The lepton number is usually created just after the AD field starts
coherent rotation in the potential, and its number density $n_L$ is
estimated as
%%
\begin{equation}
    n_L(t_{osc}) \simeq \varepsilon \omega \phi_{osc}^2,
\end{equation}
%%
where $\varepsilon(\lesssim 1)$ is the ellipticity parameter, which
represents the strongness of the A term, and $\omega$ and $\phi_{osc}$
are the angular velocity and amplitude of the AD field at the
beginning of the oscillation (rotation) in its effective potential.

Actually, however, the AD field experiences spatial instabilities during
its coherent oscillation, and deforms into nontopological solitons called
Q-balls \cite{Kusenko,Enqvist,Kasuya1}. When the zero-temperature
potential $V_{gauge}$ dominates at the onset of coherent oscillation of
the AD field, the gauge-mediation type Q-balls are formed.
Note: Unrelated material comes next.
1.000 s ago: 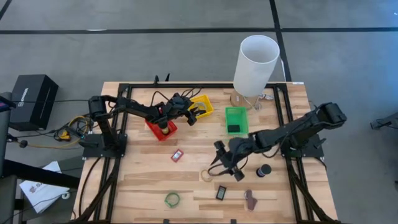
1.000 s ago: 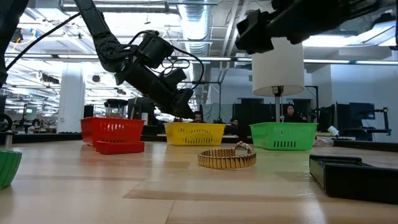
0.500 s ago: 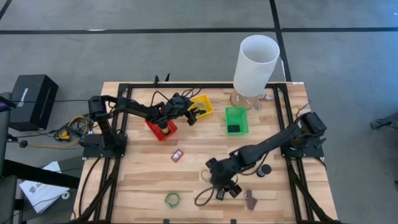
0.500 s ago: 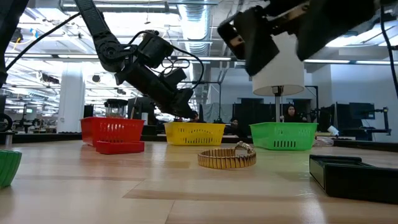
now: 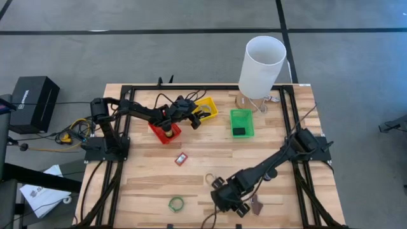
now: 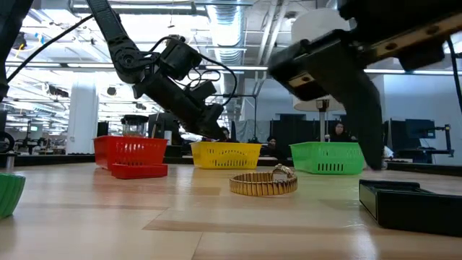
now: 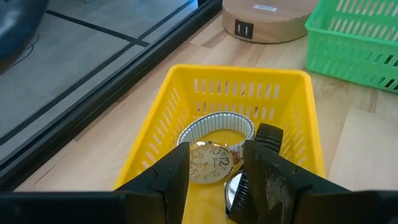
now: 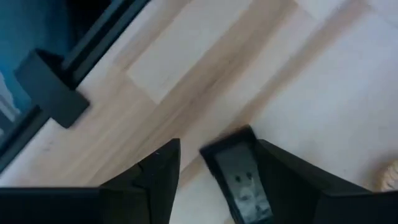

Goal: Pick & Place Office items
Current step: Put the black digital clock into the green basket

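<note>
Swinging down toward the table's front edge, the right gripper [image 8: 214, 163] is now hanging spread over the small dark rectangular piece [image 8: 239, 177], well past the gold watch band [image 6: 264, 182] it was beside a second ago. The left gripper [image 7: 216, 163] is staying parted over the yellow bin [image 7: 161, 118], its watch [image 7: 211, 160] inside.

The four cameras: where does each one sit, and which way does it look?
High: above the table, straight down; both arms.
Low: table height, level across; both arms.
Left wrist: between its jaws, into the yellow bin.
Right wrist: between its jaws, onto a dark rectangular piece.
High, low and left wrist share the yellow bin.
</note>
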Controlling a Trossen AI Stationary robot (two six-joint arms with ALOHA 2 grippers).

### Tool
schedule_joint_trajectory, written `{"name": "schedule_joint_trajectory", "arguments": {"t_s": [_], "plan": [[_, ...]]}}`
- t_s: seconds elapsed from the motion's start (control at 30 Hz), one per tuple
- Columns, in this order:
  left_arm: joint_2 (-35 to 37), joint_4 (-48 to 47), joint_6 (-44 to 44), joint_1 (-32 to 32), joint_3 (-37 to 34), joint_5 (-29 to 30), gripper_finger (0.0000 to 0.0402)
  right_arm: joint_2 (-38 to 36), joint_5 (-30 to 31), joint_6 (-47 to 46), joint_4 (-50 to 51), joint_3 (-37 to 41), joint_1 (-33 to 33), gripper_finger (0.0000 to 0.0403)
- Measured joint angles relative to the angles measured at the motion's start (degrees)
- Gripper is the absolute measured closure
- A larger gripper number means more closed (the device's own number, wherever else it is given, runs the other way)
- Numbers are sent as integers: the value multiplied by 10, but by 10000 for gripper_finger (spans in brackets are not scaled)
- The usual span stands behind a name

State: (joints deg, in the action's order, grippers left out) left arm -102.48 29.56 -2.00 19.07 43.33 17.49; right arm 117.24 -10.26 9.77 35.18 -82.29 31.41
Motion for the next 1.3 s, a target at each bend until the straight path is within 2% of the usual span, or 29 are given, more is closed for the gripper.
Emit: {"name": "schedule_joint_trajectory", "arguments": {"t_s": [0.17,0.33,0.83,1.3], "plan": [[0,4,-3,0,0,0,257,22,16,60,11,-16,14,181],[0,5,-4,0,0,0,257,17,76,100,45,-21,18,164],[0,9,-4,0,0,0,257,21,88,122,53,-21,5,163],[0,14,2,-5,0,-1,257,19,81,128,2,17,-24,163]]}}
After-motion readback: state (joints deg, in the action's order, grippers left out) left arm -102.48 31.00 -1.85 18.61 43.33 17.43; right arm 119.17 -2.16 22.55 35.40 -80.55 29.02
Their mass $M_{Q}$
and size $R_Q$ are given by \cite{Dvali}
%%
\begin{equation}
    \label{eq:mass}
    M_Q \sim M_F Q^{3/4}, \qquad R_Q \sim M_F^{-1} Q^{1/4}.
\end{equation}
%%
From the numerical simulations \cite{Kasuya1,Kasuya3}, the produced
Q-balls absorb almost all the charges carried by the AD field and the
typical charge is estimated as \cite{Kasuya3}
%%
\begin{equation}
    Q \simeq \beta \left(\frac{\phi_{osc}}{M_F}\right)^4
\end{equation}
%%
with $\beta \approx 6 \times 10^{-4}$.

There are also other cases where $V_{grav}$ dominates the potential at
the onset of coherent oscillation of the AD field. If the coefficient
of the one-loop correction $K$ is negative, the gravity-mediation type Q-balls
(``new'' type) are produced \cite{Kasuya2}. On the other hand, if $K$ is
positive, Q-balls do not form until the AD field leaves the $V_{grav}$
dominant region. Later it enters the $V_{gauge}$ dominant region and
experiences instabilities so that the gauge-mediation type Q-balls are
produced (delayed-type Q-balls) \cite{Kasuya3}. 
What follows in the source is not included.